There is an aspect of our society where there are those that want to change history. They bring up certain facts which do not meet the present view and use them as justification for destruction or removal. Liverpool Docks might have had traffic associated with the slave trade, but so did other ports. It is a port that grew with the railway age and the variety of traffic that was generated by such links. That age began with Wapping Tunnel and the need to move goods such as cotton. Yet the traffic was much more varied than that. There was also the canal trade using the trows to move salt, pottery goods, pottery material and much more.

 

Liverpool is a complex port that originated from the first "pool" and grew into the first docks. When the World Heritage award was given, it was in recognition of that long history. Those in charge of the Dock Estate had simply to manage historical aspects with a sympathetic understanding of it. The loss of the Heritage award shows that those responsible did not do so.
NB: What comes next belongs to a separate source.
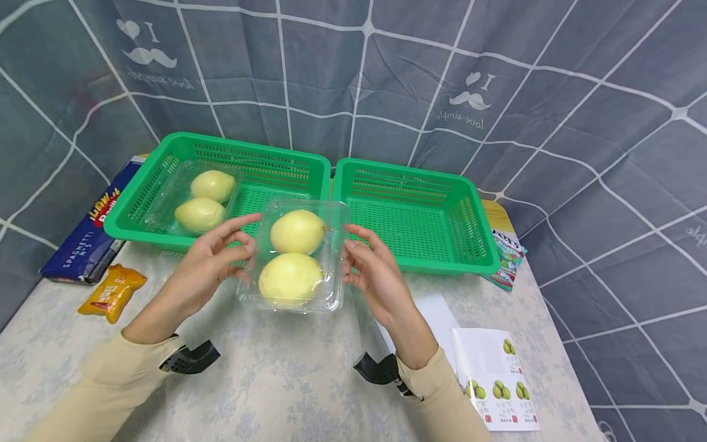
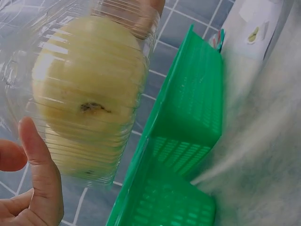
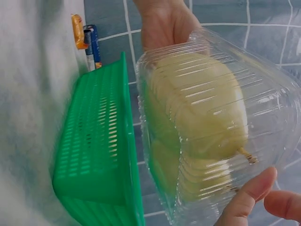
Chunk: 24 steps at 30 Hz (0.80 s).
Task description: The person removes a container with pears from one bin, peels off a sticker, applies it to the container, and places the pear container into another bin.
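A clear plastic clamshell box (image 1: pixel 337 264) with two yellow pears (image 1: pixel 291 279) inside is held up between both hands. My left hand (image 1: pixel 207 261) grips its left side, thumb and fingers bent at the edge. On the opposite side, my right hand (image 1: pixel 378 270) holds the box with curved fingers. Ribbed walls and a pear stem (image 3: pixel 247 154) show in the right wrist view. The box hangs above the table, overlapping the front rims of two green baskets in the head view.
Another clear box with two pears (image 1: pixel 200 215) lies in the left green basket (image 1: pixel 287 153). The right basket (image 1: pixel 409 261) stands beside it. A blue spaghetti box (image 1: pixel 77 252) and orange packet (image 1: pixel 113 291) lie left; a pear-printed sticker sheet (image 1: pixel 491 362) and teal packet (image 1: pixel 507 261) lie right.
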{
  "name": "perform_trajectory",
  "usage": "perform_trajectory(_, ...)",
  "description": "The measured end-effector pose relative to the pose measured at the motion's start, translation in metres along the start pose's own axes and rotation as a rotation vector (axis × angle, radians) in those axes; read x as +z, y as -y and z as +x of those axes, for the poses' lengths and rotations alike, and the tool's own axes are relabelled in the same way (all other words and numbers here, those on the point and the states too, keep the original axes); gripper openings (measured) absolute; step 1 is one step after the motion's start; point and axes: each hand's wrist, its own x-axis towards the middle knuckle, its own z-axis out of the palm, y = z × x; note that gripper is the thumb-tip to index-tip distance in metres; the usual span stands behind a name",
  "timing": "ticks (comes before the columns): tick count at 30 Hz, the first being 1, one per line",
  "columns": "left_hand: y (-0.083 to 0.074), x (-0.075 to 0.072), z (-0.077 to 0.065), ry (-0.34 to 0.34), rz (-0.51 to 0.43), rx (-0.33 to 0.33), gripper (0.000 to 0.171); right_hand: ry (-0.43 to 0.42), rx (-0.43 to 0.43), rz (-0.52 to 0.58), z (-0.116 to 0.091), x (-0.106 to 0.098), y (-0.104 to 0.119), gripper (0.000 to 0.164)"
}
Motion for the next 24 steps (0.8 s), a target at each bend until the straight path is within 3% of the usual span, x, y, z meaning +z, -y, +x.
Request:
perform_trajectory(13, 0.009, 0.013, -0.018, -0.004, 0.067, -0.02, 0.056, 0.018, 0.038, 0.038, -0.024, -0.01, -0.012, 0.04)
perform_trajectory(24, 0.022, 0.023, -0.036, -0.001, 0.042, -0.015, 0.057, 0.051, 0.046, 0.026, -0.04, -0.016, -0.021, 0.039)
That is a tragedy! But the agents of change have a different agenda often with an eye to profit with little concern of the needs of the people. Very much like the slave masters, may be.

Trows never worked to Liverpool, the local coastal vessel was the Mersey flat, or the larger Jigger flat, which had a second mast towards the stern. Locally, cats were known as 'Jigger rabbits', a jigger being the term for the narrow passageway behind terraced houses. The last Jigger Flat was probably the Emily Barratt, seen here in London in 1982.